• **WHAT THE TASK REQUIRES**
The answer must give back every line of the data exactly, with no pictures.

• **COLLECTED DATA**
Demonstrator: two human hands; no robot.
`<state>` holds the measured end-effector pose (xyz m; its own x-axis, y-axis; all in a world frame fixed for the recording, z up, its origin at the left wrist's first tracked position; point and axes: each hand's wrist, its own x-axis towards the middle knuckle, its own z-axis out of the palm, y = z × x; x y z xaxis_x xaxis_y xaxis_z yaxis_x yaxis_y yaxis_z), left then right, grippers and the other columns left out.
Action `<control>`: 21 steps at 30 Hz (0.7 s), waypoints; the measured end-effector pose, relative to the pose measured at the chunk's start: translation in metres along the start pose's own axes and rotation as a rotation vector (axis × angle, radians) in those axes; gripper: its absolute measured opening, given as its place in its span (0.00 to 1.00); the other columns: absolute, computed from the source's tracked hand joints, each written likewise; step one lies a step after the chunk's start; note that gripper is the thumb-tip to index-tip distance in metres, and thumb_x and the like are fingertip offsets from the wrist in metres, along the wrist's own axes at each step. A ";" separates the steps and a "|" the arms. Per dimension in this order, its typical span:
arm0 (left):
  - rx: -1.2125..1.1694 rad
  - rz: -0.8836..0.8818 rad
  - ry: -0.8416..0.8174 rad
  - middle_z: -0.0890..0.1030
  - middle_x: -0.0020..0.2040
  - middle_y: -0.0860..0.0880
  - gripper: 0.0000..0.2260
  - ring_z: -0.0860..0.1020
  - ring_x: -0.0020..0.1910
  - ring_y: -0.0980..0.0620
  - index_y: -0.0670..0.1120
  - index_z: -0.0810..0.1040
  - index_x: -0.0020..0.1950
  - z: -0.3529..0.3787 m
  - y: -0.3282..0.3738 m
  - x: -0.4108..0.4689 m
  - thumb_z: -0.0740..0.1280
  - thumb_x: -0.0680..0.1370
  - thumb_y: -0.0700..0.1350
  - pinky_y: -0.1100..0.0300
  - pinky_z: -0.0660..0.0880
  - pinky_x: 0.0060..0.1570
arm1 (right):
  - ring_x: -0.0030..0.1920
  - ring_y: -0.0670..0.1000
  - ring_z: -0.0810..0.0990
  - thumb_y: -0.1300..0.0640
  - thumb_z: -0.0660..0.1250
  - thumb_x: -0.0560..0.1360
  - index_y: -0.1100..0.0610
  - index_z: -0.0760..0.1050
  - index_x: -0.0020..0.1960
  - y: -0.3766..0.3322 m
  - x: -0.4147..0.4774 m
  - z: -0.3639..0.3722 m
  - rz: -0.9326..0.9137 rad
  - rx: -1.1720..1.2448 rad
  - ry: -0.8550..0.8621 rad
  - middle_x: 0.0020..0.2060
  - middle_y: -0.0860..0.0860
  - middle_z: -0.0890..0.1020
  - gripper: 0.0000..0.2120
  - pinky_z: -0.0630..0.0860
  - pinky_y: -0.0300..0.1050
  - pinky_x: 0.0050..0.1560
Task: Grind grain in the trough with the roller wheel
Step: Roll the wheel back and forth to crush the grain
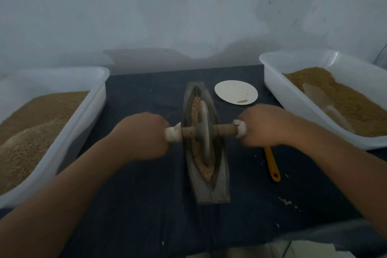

• **SOLUTION TO THIS TASK**
Demonstrator: two human hands; no robot.
`<state>` holds the measured end-effector pose (xyz m; its own x-axis, y-axis; all in a world frame fixed for the recording, z up, its origin at the left wrist's first tracked position; point and axes: each hand's wrist, its own x-axis towards the middle knuckle, its own z-axis out of the palm, y = z × x; x y z xaxis_x xaxis_y xaxis_z yaxis_x yaxis_y yaxis_z), left then right, grippers and the other columns left out.
Action `<control>`: 21 steps at 30 Hz (0.7 s), waypoints; the measured end-effector pose, relative to the pose measured at the chunk's start: translation in metres along the start pose's own axes and rotation as a rotation vector (axis × angle, radians) in those axes; gripper: its absolute measured opening, given as its place in its span (0.00 to 1.00); the other columns: absolute, computed from the source's tracked hand joints, each written likewise; step one lies a step after the chunk's start; note that gripper is the thumb-tip to index-tip distance in metres, and thumb_x and the like are fingertip offsets from the wrist in metres, along the wrist's own axes at each step. A ";" separates the steps and a "|" the arms. Per dimension in this order, its typical span:
arm0 (left):
  - rx: -1.2125..1.1694 rad
  - rz: -0.8836..0.8818 rad
  - ry: -0.8416..0.8174 rad
  - middle_z: -0.0890..0.1030
  - middle_x: -0.0020..0.2040
  - middle_y: -0.0860..0.0880
  - gripper: 0.0000..0.2260
  - ring_z: -0.0860..0.1020
  - ring_x: -0.0020..0.1910
  - ring_y: -0.0980..0.0620
  - index_y: -0.0670..0.1120
  - index_z: -0.0810..0.1040
  - index_x: -0.0020..0.1950
  - z: -0.3529..0.3787 m
  - y: -0.3282..0.3738 m
  - x: -0.4108..0.4689 m
  - thumb_z: -0.0740..0.1280
  - thumb_x: -0.0680..0.1370
  - thumb_y: -0.0700..0.1350
  - pinky_y: -0.1100..0.0300
  - pinky_z: -0.0660..0.0880
  - pinky_x: 0.0060..0.1570
arm1 (right):
  - ring_x: -0.0030..0.1920
  - ring_y: -0.0670..0.1000
  - ring_z: -0.0810..0.0990
  - thumb_y: -0.1300..0.0640
  - thumb_z: -0.0660..0.1250
  - thumb_x: -0.0560..0.1360
  - index_y: -0.1100..0.0610
  - index_z: -0.0760..0.1050
  - index_x: -0.0020..0.1960
  - y: -0.3766..0.3322 m
  - x: -0.4147..0.4774 m
  - z: -0.3639..0.3722 m
  - rz: -0.9326..0.9137 rad
  - rx: -1.1720..1.2448 rad
  - ry: -0.8550..0.8621 rad
  - middle_x: 0.0020..0.2060
  - middle_y: -0.0860..0.0860
  - middle_z: -0.0890..0.1020
  - gripper: 0.0000..0.2120
  - pinky_z: -0.0630..0.0860
  - pinky_y: -0.0300..0.1050
  - pinky_x: 0.0050..0.1560
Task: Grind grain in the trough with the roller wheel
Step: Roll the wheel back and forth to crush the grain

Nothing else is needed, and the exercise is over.